For the second time in a decade, Italy has had a globocrat named Mario called upon to hold off one national political class without stature. In recent days the second Mario has fallen victim to a populist "coup" which has been joined by an over octogenarian. It may be that we are still there even after new elections, that is, there is a need to a third “SuperMario” to put together the pieces of an inept political class.

In the United Kingdom Rishi sunak (one of two candidates on the September ballot for the leadership of the British Conservative Party) goes into politics as if he had just come from an after-school program on how to do politics. There is something memorized in hand gestures and speech. There is something stereotypical about the tactics he uses: now he courts the right, now he pivots to the centre. In a thriving democracy, he would make a good Downing Street chief of staff with an eagle eye for a vacant parliamentary seat.
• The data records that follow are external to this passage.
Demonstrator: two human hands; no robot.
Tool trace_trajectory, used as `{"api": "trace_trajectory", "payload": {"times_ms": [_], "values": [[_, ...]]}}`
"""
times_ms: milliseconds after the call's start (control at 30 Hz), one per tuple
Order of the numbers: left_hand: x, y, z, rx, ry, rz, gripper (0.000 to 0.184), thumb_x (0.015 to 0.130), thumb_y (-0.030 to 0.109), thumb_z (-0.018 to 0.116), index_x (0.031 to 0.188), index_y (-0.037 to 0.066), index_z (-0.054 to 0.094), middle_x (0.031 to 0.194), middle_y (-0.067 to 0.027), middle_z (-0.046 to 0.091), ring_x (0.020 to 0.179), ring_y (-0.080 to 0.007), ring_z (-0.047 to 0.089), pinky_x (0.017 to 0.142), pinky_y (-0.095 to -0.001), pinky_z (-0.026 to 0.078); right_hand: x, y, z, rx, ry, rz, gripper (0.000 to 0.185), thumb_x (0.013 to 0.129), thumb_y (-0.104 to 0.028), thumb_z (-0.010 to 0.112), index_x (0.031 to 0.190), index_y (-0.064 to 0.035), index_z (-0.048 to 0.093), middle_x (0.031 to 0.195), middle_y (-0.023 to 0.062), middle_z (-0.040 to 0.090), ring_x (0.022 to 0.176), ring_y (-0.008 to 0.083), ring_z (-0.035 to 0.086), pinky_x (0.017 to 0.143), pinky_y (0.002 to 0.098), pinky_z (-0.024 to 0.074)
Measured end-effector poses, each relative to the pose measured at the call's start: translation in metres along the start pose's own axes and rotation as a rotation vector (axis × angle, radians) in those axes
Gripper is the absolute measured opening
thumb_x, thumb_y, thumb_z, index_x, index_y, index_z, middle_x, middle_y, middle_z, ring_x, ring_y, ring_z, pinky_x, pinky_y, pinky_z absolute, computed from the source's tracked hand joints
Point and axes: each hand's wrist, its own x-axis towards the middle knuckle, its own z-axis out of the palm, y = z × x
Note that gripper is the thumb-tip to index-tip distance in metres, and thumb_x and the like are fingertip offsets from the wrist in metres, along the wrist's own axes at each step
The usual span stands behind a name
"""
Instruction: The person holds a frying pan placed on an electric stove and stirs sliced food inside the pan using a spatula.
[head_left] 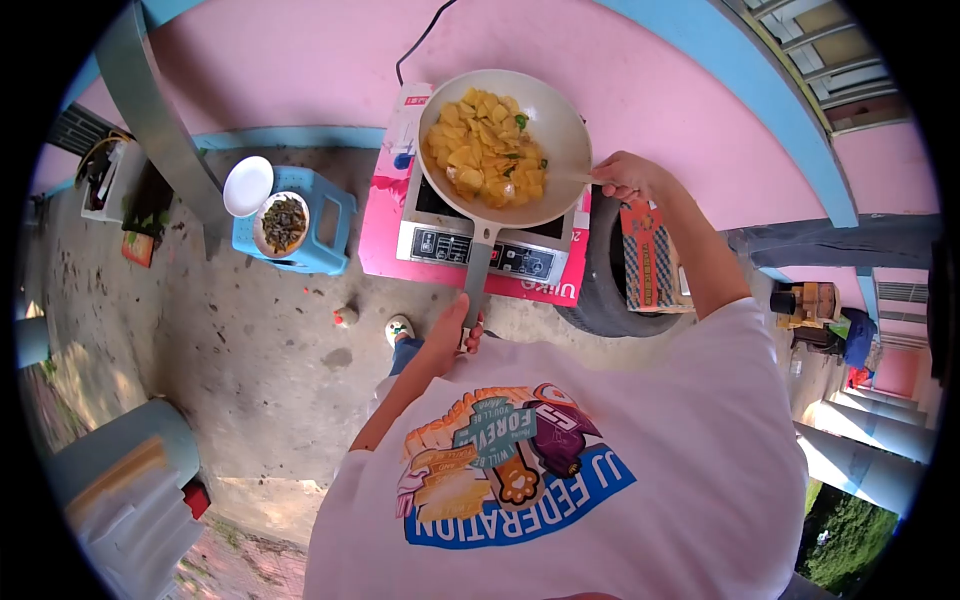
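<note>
A light-coloured frying pan (568,115) rests on an induction cooker (485,255). Inside it lie yellow potato slices (475,150) with a few bits of green. My left hand (455,328) is closed around the pan's grey handle (480,265), which points toward my body. On the right, my right hand (628,176) grips a pale, thin-handled spatula (572,178) reaching over the pan's rim. Its head is among the slices and hard to make out.
The cooker stands on a pink box (378,235) beside the pink wall. A blue stool (335,215) at left carries a bowl of dark food (283,222) and a white plate (248,186). A tyre (600,300) and a patterned carton (650,255) are at right.
</note>
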Motion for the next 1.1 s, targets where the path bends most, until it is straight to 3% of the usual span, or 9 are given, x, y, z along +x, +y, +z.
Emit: {"api": "trace_trajectory", "payload": {"times_ms": [200, 300, 367, 467, 567, 867, 933, 1000, 1100], "values": [[0.005, -0.005, -0.002, 0.035, -0.007, 0.035, 0.052, 0.096, 0.059, 0.039, 0.091, 0.008, 0.049, 0.066, -0.0005, 0.046, 0.054, -0.0118, 0.04, 0.051, -0.0255, 0.037, 0.024, 0.031, 0.062, 0.107, 0.174, -0.25, 0.022, 0.092, -0.023, 0.054, 0.091, -0.0032, 0.065, 0.057, 0.0016, 0.051, 0.04, 0.0059, 0.035, 0.036, 0.0252, 0.0274], [0.004, -0.005, -0.003, 0.045, -0.001, 0.018, 0.051, 0.096, 0.059, 0.039, 0.091, 0.009, 0.05, 0.067, 0.0002, 0.046, 0.054, -0.0109, 0.04, 0.052, -0.0254, 0.037, 0.033, 0.023, 0.076, -0.132, 0.335, -0.415, 0.022, 0.092, -0.022, 0.054, 0.095, -0.0049, 0.067, 0.055, 0.0051, 0.055, 0.043, 0.0136, 0.049, 0.04, 0.0295, 0.0359], [0.004, -0.004, -0.001, 0.065, -0.006, 0.041, 0.051, 0.096, 0.059, 0.039, 0.092, 0.01, 0.051, 0.067, 0.0006, 0.046, 0.055, -0.0101, 0.041, 0.052, -0.0254, 0.037, 0.024, 0.02, 0.082, -0.632, 0.492, -0.713, 0.021, 0.091, -0.019, 0.054, 0.104, -0.0088, 0.067, 0.063, 0.0109, 0.062, 0.057, 0.0225, 0.063, 0.048, 0.036, 0.0446], [0.008, -0.008, -0.007, 0.05, -0.032, 0.052, 0.051, 0.096, 0.059, 0.04, 0.092, 0.01, 0.051, 0.067, 0.0004, 0.047, 0.055, -0.01, 0.041, 0.052, -0.0258, 0.038, -0.025, 0.018, 0.108, -1.042, 0.738, -0.823, 0.025, 0.087, -0.013, 0.055, 0.109, -0.0109, 0.066, 0.07, 0.0129, 0.065, 0.068, 0.0272, 0.066, 0.056, 0.0405, 0.0487], [0.003, -0.005, -0.002, 0.042, -0.005, 0.041, 0.048, 0.099, 0.053, 0.035, 0.093, 0.007, 0.049, 0.067, -0.0004, 0.045, 0.056, -0.0113, 0.04, 0.052, -0.0257, 0.035, -0.064, 0.012, 0.134, -1.391, 0.679, -0.6, 0.032, 0.087, -0.014, 0.057, 0.118, -0.0119, 0.063, 0.073, 0.014, 0.064, 0.066, 0.0283, 0.065, 0.057, 0.0403, 0.0494], [0.003, -0.004, -0.005, 0.025, 0.001, 0.027, 0.048, 0.099, 0.054, 0.036, 0.093, 0.008, 0.049, 0.067, -0.0002, 0.045, 0.054, -0.0104, 0.04, 0.051, -0.0259, 0.036, -0.159, -0.005, 0.158, -1.399, 0.615, -0.628, 0.024, 0.08, -0.007, 0.058, 0.102, -0.0038, 0.064, 0.068, 0.0075, 0.061, 0.064, 0.0242, 0.064, 0.049, 0.0369, 0.0461], [0.003, -0.002, -0.004, 0.028, 0.002, 0.018, 0.048, 0.098, 0.055, 0.037, 0.093, 0.008, 0.049, 0.067, -0.0001, 0.045, 0.054, -0.0103, 0.039, 0.051, -0.0259, 0.036, -0.13, 0.009, 0.183, -1.347, 0.596, -0.718, 0.021, 0.079, -0.008, 0.059, 0.098, -0.0011, 0.064, 0.069, 0.0068, 0.062, 0.064, 0.0224, 0.065, 0.05, 0.0349, 0.0471], [0.003, -0.002, -0.005, 0.034, 0.005, 0.009, 0.048, 0.098, 0.055, 0.037, 0.093, 0.008, 0.049, 0.067, 0.0, 0.044, 0.054, -0.0102, 0.039, 0.051, -0.0259, 0.036, -0.09, 0.01, 0.22, -1.374, 0.662, -0.579, 0.032, 0.082, -0.007, 0.057, 0.111, 0.0055, 0.061, 0.072, 0.009, 0.061, 0.063, 0.023, 0.064, 0.051, 0.0351, 0.0499], [0.005, -0.002, -0.005, 0.036, 0.002, -0.027, 0.05, 0.097, 0.056, 0.038, 0.093, 0.008, 0.049, 0.066, 0.0001, 0.044, 0.054, -0.0103, 0.039, 0.051, -0.026, 0.036, -0.037, 0.014, 0.253, -1.316, 0.883, -0.532, 0.028, 0.082, -0.007, 0.057, 0.106, 0.0066, 0.061, 0.07, 0.0081, 0.061, 0.062, 0.0219, 0.065, 0.05, 0.0326, 0.0511]]}}
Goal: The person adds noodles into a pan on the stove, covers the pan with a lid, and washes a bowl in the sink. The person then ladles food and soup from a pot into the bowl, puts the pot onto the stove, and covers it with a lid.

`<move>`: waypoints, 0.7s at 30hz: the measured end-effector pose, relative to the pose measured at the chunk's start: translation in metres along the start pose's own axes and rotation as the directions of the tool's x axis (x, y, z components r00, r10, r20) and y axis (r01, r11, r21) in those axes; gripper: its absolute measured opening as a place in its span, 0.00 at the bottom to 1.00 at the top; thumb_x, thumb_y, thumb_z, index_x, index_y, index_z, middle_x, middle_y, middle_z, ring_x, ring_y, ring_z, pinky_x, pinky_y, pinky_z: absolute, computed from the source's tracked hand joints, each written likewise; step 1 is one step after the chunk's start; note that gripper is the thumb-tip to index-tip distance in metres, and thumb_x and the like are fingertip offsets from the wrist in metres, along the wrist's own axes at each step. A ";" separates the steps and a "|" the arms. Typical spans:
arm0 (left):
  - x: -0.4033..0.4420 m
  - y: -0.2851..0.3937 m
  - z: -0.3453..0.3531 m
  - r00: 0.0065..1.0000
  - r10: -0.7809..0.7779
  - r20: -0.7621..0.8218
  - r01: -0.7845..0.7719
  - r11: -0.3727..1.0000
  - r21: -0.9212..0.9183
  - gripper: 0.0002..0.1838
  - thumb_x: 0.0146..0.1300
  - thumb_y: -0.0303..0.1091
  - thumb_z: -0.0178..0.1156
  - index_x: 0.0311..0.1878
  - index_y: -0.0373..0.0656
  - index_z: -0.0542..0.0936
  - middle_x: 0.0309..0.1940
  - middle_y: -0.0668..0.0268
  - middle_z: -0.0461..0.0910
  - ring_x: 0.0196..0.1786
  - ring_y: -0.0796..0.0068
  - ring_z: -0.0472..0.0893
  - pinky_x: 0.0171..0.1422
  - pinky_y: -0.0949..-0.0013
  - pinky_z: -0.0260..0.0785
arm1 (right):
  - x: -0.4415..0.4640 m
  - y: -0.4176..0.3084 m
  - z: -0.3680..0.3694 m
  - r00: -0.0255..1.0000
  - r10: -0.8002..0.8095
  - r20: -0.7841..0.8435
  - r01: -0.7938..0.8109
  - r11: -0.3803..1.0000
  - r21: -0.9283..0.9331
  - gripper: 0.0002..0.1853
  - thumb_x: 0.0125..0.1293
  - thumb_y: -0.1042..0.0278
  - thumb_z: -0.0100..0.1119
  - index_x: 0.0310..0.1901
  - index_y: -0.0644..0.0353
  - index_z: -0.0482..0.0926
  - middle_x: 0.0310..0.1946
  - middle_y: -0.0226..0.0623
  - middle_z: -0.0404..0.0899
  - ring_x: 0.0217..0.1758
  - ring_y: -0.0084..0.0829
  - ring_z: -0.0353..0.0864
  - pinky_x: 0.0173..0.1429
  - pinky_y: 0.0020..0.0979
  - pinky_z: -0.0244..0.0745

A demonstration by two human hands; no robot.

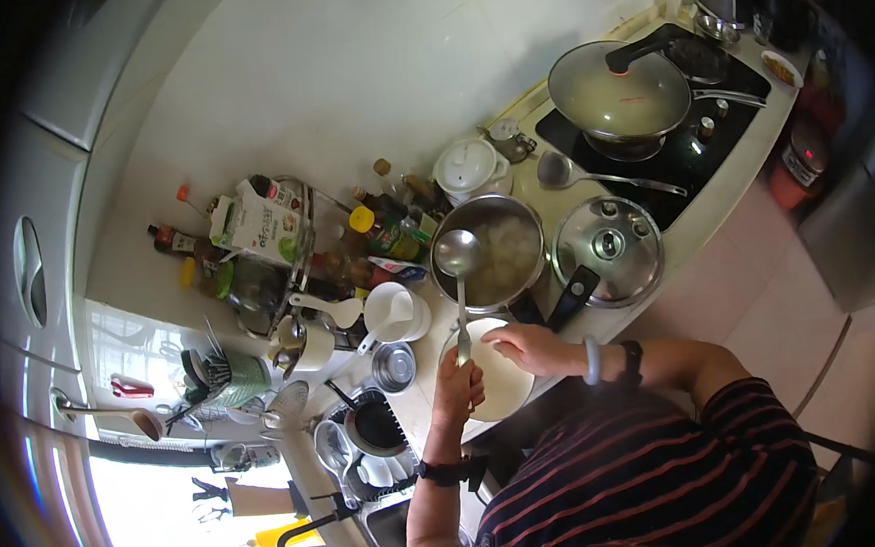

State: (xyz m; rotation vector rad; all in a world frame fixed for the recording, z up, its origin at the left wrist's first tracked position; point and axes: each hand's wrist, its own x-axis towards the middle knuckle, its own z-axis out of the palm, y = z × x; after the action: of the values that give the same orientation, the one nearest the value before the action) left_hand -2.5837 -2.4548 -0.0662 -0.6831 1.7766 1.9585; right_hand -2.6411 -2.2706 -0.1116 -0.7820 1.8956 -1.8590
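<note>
Over the counter (pixel 423 395), seen from my head camera, my left hand (pixel 454 388) is wrapped round the handle of a metal ladle (pixel 457 254), fingers curled firmly on it. The ladle's scoop hangs over the left side of the pot (pixel 499 206), above cloudy liquid with pale lumps (pixel 513 245). My right hand (pixel 540 349) reaches across the white bowl (pixel 506 398), just beside the ladle's handle, fingers partly bent; whether they touch the bowl or only hover, I cannot tell. The bowl sits between my body and the pot.

To manage the ladle well, I think I should hold the scoop level, tilt it slowly, and leave my right fingers clear of its path and any drips.

The scoop is round and shiny, the pot's steel wall duller, the bowl smooth with a thin rim. The lumps look soft-edged. Right of the pot lies a round, polished lid (pixel 587 256) with a black handle; beyond it are a flat metal spatula (pixel 557 171) and a wok under domed glass (pixel 587 104).
</note>
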 end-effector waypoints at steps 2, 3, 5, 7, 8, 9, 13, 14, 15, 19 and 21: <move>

As things stand, the former Chancellor of the UK [i.e. Rishi Sunak] clearly is the best candidate for prime minister in a conservative field in dire conditions. Either way, it's staggering the lack of talent we see on the benches at Westminster. 

Elsewhere they are no better

It's not that they're better off elsewhere. Over United States, the two most prominent Democrats are a shaky retiree [Joe Biden] and his inexperienced right-hand man [Kamala Harris]. 

The last German elections contrasted Olaf Scholz to Armin Laschet in a thrilling contest of mediocrity. None of Australia's last six prime ministers has impressed voters enough to hold office for a full term. 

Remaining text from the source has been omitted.